Anti-Japan sentiment thrives in certain parts of Chinese society, amid sustained tensions between China and Japan, two major economies and trading partners.
Japanese Prime Minister Fumio Kishida called Wednesday’s attack a despicable crime. “We will strongly call on the Chinese side to protect the safety of Japanese people and prevent a recurrence,” he said.
China’s Foreign Ministry described the stabbing in Shenzhen as an isolated incident that it believed was unlikely to disrupt the bilateral relationship. Authorities said the attacker was a 44-year-old man, but didn’t offer a motive.
Across China, anti-Japan sentiment has ebbed and flowed in recent decades. Rancor has led at times to mass protests—including in 2012 when crowds across China ransacked Japanese shops and smashed Japanese cars—but physical attacks have been rare.
In June, a Chinese man with a knife attacked a Japanese woman and her young child, injuring both, at a school-bus stop in Suzhou, a city in eastern China with a large Japanese population. The bus attendant, a Chinese woman, stepped out and fought the man, and was killed.
About 102,000 Japanese people were living in mainland China as of 2023, and there are 11 full-time Japanese schools in the country, according to Japan.
Japanese schools in China emerged as a target of anti-Japan sentiment last year, after Beijing accused Tokyo of treating the Pacific as a sewer by releasing water from the Fukushima Daiichi nuclear power plant into the sea. The releases were approved by the International Atomic Energy Agency, which noted that the radioactive content was similar to or less than what other countries with nuclear power plants discharge.

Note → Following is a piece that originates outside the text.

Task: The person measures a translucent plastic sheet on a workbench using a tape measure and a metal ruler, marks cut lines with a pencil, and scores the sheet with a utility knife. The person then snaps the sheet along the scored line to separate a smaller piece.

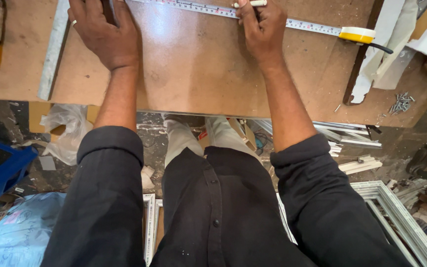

When rocks and eggs were thrown at Japanese schools in two Chinese cities, Beijing said that China would protect the interests of foreigners in the country—but said Japan’s actions at the nuclear plant had led to the incidents.
Days before Wednesday’s attack in Shenzhen, a video surfaced on Tencent’s WeChat platform showing the city’s Japanese school and calling on the local police to “expel” it from China.
A similar script can be found in many clips on Chinese video-streaming sites, suggesting that Japanese schools in China breed spies and often calling the schools “the new colonies,” a description intended to evoke Japan’s occupation of China in the years following the 1931 invasion.
Videos on the theme showing Japanese schools in Beijing, Shanghai and elsewhere in China draw zealous comments demanding the sites to be shut down.
Chinese authorities also called the June attack an isolated incident, and subsequently revealed few findings from the investigation, saying the attacker was a 52-year-old unemployed man who wasn’t from Suzhou.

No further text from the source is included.